50 ans de Miss France et une épopée de foire agricole
Sur le site officiel des Miss France, dans la rubrique qui liste les cinquante dernières Miss élues, on peut lire en haut de page : « L’histoire d’une épopée qui n’est pas prête de s’arrêter. » Une phrase pareille, ça fiche la trouille à toutes les femmes. Du moins à celles qui se désespèrent que, grâce à une machine médiatique lourde et efficace, on offre aux jeunes filles d’aujourd’hui des modèles féminins de vaches de concours, dont on évalue la finesse de la cuisse, l’ondulation du déhanché et la blancheur des dents.

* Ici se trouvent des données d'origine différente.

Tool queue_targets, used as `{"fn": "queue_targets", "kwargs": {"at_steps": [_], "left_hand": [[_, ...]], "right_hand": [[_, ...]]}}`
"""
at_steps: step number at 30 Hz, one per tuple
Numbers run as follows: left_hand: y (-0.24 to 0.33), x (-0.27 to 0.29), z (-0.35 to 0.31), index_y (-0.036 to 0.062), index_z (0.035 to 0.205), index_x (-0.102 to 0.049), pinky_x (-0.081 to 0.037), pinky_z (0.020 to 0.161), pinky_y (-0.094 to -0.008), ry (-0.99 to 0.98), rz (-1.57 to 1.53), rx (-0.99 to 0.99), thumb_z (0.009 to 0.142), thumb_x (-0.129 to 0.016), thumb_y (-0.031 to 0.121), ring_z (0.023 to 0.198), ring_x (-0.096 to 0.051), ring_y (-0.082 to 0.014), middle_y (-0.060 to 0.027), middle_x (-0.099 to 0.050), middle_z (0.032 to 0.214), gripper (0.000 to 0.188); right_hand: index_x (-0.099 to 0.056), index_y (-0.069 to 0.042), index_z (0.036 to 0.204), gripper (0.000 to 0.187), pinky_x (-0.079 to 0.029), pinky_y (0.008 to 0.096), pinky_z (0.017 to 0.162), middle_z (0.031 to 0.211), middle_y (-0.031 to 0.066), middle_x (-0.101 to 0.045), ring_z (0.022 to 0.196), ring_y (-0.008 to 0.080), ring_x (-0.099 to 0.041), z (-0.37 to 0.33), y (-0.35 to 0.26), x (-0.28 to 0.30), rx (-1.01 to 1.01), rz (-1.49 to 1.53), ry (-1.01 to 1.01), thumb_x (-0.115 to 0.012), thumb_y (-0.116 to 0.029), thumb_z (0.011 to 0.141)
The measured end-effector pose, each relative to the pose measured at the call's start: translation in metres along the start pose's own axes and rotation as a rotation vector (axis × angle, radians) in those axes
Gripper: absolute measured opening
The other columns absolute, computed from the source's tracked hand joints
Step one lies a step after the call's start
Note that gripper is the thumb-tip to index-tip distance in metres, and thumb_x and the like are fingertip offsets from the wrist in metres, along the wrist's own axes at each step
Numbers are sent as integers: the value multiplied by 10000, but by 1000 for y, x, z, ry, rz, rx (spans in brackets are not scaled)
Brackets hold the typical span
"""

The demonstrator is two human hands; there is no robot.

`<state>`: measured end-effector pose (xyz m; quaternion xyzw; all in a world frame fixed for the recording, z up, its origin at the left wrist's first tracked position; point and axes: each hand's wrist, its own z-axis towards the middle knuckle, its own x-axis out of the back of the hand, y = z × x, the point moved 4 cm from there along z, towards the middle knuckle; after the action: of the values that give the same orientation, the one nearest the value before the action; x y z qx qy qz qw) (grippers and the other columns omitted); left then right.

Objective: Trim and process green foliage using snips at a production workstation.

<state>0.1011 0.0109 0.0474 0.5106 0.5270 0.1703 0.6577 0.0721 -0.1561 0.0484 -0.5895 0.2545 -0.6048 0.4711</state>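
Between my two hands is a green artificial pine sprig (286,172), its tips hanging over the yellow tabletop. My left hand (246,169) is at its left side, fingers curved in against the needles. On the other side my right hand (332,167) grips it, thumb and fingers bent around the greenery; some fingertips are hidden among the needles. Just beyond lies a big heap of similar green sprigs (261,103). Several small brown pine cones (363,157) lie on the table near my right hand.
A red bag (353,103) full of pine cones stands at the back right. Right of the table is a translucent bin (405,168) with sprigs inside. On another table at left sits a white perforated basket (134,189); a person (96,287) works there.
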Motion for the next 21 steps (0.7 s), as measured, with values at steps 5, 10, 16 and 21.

Grâce à ce formatage, on les aide à ne surtout pas avoir envie d’être chef, que ce soit d’entreprise, de laboratoire, de chantier, ou politique.
Samedi 13 décembre 2008, dans l’émission « + clair », sur Canal +, émission présentée par la très consensuelle Charlotte Le Gris de la Salle, on a pu avoir un aperçu de la totale transparence d’une miss, représentante jolie-souriante-et-muette d’une féminité rabaissée au statut d’objet de décoration. Arrivée sur le plateau enveloppée de son ruban-cadeau en travers de la poitrine, flanquée de sa douairière Geneviève de Fontenay, elle n’a pas dit plus de six petites phrases simples et bien construites qui n’ont fait aucune vague autour d’elle. Non par incapacité à discuter de la dite demoiselle, mais par un savant dressage orchestré à l’avance, dressage à la discrétion et à l’invisibilité de son intellect.
L’animatrice, comme je m’y attendais, n’a d’ailleurs posé la plupart de ses questions qu’à la douairière, qui en a profité pour nous servir ses fameux grands principes moraux. Cette dame prétend même que l’attitude de V. Bègue dénoncée l’an dernier, et qu’elle continue de dénoncer avec force, ne correspond pas à « l’image que les gens se représentent d’une jeune fille ». De quoi je me mêle ? Madame Fontenay ne s’y connaît pas plus que vous ou moi en matière de ce que doit être une jeune fille, qui demeure une liberté individuelle fondamentale de chaque citoyen(ne !), ni en matière de ce que pensent « les gens ». Mais pour mieux faire passer ses valeurs, il vaut mieux faire croire avec conviction, et avec l’aide des médias, qu’elles sont universelles. Valeurs féminines un peu spéciales, de nos jours, pourtant : statut de petite fille sage, apparence lisse et belle, cerveau dissimulé derrière les apparats, invisibilité de la pensée critique, obligation au bonheur affiché et à la reconnaissance mille fois servie. Pas grand-chose d’humain ni d’émancipé, finalement.
Lors du sujet réalisé pour l’émission, Rémy Pernelet, rédacteur en chef du magazine TV deux semaines a qualifié madame Fontenay de « mégère », parce qu’elle avait déchiré sur un coup de colère une affiche qui annonçait la venue de V. Bègue à la cérémonie des Miss. Après le reportage, sur le plateau, G. de Fontenay a joué les grandes dames bafouées et a fait mine de s’en aller. La gentille Charlotte l’a calmée en lui disant qu’elle pouvait répondre au rédac-chef. Alors, on a vu tourner une énième scène de son film habituel : la douairière brandissant les bonnes mœurs et se plaignant qu’on l’insulte.
Charlotte Le Gris de la Salle s’est adressée 21 fois à nos deux invitées sous forme d’affirmations ou de questions, dont 7 fois à Chloé Mortaud directement. Sur ces 7 fois, une a failli lui être volée par son chaperon au grand chapeau, et Charlotte a fait taire G. de Fontenay pour que sa pouliche puisse répondre elle-même. On respire ! Grâce à l’animatrice, Chloé a pu s’exprimer 7 fois et a évité l’endormissement brutal, droite et obéissante, sur son siège.